Items from a data source

+ + + +

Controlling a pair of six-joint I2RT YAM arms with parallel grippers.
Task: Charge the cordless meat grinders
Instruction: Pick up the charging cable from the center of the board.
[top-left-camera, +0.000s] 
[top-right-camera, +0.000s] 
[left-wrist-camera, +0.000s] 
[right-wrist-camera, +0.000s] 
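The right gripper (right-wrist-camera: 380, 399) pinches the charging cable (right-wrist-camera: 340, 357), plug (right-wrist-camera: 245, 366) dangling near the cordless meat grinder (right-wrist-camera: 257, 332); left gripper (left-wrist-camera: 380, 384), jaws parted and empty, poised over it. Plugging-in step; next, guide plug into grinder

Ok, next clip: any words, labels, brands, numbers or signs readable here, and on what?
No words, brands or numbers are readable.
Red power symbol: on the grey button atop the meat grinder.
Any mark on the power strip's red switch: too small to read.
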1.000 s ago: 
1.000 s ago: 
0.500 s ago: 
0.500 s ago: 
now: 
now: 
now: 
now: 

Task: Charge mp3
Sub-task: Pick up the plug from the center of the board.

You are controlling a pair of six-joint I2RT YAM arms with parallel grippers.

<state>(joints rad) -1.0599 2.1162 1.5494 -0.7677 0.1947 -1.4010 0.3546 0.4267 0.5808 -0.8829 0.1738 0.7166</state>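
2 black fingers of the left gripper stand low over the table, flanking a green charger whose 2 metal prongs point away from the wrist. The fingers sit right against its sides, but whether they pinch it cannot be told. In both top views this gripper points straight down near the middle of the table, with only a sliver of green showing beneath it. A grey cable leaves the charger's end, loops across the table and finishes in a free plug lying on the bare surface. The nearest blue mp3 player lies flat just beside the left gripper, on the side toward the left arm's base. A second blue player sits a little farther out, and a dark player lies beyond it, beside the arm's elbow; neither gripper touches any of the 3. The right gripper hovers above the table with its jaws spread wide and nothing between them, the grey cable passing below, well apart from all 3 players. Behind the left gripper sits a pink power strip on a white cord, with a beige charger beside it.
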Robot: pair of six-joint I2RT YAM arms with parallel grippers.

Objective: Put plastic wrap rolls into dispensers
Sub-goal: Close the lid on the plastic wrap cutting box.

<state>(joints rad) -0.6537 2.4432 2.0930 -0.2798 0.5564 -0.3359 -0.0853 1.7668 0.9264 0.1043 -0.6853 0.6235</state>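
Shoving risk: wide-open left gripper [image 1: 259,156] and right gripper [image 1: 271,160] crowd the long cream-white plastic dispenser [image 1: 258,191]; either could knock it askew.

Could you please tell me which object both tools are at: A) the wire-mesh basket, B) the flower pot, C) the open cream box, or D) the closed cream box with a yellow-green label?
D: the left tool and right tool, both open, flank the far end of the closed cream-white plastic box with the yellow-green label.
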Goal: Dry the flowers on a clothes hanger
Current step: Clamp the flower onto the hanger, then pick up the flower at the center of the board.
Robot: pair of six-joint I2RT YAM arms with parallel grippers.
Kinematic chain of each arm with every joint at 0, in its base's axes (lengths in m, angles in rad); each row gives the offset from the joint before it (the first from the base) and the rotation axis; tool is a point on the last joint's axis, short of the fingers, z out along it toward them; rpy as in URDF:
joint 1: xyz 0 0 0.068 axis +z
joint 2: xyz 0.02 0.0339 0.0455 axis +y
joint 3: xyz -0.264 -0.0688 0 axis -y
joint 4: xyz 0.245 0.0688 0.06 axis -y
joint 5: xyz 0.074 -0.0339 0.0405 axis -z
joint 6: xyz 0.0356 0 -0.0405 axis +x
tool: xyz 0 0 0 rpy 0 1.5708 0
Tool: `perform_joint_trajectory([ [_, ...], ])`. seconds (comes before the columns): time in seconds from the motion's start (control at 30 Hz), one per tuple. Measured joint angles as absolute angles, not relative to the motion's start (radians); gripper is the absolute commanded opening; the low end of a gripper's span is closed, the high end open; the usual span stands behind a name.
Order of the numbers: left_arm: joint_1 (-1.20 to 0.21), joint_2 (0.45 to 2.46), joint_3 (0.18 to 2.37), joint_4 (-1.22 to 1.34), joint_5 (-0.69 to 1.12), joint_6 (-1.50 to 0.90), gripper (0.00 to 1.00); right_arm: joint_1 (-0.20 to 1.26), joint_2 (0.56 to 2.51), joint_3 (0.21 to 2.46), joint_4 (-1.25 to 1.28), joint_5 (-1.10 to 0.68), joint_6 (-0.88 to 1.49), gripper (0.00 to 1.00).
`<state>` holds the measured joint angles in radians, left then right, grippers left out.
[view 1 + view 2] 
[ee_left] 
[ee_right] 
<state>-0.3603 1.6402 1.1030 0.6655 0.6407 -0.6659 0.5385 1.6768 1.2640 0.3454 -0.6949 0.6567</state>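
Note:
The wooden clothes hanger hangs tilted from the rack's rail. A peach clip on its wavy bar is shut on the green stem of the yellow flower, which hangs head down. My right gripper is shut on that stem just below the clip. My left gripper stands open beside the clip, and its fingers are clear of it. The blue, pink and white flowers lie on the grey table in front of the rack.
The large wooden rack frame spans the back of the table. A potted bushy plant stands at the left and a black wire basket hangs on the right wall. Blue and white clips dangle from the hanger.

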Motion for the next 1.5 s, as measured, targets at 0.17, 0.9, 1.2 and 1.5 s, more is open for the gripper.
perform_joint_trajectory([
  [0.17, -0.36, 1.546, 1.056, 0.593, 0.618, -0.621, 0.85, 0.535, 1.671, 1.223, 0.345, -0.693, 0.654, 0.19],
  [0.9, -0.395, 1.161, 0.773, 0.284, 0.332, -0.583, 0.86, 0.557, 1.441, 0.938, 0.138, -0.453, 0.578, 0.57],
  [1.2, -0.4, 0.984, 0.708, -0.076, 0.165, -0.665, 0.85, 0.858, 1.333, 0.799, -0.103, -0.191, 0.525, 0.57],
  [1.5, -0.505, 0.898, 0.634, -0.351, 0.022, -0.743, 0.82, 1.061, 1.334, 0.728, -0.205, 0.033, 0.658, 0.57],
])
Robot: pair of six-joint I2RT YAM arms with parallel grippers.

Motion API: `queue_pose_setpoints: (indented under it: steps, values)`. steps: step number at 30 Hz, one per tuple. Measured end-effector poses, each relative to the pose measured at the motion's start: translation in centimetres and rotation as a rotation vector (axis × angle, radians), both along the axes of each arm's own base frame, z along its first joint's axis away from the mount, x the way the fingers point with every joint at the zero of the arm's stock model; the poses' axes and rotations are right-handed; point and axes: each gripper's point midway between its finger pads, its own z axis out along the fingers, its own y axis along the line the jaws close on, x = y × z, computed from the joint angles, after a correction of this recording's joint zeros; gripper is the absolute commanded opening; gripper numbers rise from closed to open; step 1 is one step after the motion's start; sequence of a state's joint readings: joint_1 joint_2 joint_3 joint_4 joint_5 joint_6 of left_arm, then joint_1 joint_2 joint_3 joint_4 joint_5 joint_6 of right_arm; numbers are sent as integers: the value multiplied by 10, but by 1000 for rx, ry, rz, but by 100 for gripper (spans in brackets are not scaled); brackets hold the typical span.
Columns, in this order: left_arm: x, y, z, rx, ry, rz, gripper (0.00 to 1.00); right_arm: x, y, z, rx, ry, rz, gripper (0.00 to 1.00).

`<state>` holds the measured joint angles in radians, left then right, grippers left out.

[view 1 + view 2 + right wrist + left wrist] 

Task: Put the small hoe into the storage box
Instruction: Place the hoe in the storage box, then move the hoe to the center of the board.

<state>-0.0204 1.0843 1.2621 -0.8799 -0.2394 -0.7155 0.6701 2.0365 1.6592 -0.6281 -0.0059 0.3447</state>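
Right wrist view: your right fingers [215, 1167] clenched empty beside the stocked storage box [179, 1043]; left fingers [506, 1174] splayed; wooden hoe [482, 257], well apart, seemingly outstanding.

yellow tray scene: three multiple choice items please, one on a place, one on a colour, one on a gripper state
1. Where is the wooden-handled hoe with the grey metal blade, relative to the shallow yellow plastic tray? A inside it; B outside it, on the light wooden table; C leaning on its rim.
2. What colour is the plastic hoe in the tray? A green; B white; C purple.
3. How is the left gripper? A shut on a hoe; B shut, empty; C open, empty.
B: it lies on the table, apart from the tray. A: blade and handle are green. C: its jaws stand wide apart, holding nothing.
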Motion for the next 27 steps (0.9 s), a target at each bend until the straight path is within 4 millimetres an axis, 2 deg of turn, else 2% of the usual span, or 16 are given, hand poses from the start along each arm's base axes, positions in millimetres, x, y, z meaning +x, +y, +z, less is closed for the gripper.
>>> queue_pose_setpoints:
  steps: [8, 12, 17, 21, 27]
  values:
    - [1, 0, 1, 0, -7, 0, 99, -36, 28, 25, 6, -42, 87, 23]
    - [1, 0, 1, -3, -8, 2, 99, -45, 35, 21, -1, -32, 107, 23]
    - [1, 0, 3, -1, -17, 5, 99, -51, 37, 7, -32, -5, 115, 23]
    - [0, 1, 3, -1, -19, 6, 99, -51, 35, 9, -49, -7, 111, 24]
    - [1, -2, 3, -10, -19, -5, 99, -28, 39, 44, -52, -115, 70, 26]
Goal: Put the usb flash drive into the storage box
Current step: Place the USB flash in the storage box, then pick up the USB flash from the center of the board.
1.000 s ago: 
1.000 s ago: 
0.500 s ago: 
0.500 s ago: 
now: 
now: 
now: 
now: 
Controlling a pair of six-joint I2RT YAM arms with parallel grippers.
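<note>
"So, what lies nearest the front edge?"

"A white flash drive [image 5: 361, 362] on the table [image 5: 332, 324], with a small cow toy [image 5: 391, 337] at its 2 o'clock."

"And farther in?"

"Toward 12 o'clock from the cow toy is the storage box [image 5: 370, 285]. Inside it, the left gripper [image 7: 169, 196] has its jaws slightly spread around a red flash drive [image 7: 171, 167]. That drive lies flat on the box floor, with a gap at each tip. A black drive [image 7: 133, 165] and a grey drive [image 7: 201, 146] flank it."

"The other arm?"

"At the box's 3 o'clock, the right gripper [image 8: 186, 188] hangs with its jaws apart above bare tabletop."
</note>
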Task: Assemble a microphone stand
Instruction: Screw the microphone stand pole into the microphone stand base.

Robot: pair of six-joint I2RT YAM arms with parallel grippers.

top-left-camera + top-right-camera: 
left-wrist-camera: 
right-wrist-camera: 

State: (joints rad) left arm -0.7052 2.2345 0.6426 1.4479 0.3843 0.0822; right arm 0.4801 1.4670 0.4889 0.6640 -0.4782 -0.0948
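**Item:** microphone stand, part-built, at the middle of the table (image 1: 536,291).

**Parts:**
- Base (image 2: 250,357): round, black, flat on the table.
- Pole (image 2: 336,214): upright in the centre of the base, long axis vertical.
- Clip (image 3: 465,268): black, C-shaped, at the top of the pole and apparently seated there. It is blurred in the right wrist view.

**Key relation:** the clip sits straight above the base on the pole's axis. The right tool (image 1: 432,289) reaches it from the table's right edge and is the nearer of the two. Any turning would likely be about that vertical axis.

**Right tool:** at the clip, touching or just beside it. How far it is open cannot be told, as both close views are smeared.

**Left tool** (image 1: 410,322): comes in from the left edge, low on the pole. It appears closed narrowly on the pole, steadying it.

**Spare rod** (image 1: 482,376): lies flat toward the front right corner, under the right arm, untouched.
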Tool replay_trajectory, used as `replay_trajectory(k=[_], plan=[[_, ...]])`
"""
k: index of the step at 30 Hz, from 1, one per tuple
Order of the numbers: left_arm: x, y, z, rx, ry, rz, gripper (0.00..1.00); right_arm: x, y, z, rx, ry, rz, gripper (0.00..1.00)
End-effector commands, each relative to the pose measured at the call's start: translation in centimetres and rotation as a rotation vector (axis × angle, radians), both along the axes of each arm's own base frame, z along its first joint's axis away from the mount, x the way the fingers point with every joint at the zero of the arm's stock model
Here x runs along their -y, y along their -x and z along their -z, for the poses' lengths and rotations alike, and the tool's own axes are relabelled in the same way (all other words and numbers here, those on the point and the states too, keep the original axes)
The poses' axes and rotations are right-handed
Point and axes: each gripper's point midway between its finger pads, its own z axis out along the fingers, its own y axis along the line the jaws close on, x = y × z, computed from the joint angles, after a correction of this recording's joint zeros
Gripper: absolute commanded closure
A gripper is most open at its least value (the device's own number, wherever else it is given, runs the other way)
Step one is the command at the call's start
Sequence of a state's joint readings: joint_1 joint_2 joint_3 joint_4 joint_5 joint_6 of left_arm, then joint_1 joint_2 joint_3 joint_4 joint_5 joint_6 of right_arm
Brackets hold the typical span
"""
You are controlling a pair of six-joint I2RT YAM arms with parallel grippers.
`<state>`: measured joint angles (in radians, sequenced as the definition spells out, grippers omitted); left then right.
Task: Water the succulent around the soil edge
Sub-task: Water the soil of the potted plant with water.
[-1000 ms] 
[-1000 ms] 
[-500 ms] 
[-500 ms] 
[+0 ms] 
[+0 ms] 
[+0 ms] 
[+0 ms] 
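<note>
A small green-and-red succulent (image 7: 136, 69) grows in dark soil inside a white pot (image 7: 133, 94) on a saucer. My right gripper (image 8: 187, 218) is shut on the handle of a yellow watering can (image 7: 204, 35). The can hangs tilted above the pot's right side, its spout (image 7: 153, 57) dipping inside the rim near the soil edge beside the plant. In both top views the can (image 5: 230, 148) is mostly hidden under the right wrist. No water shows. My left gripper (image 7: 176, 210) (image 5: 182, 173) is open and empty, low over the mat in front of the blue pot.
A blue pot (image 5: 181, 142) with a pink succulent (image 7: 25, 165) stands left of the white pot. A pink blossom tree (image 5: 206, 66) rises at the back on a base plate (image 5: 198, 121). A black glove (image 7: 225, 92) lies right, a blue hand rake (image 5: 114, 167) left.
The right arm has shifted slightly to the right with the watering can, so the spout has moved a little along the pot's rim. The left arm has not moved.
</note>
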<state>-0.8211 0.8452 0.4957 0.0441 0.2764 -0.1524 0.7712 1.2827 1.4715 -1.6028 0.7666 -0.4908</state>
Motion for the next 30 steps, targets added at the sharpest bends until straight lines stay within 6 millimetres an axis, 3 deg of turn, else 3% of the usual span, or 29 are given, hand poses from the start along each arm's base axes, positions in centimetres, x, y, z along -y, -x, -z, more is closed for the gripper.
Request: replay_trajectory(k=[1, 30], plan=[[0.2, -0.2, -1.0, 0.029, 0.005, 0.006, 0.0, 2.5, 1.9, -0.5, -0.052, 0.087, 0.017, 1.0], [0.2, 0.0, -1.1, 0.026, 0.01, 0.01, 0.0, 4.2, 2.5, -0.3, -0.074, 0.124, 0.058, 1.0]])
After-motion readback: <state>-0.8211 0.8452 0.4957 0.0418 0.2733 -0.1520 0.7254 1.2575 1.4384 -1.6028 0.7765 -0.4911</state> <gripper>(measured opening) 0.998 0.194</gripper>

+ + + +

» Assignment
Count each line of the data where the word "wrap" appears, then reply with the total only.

» Solution to this task
2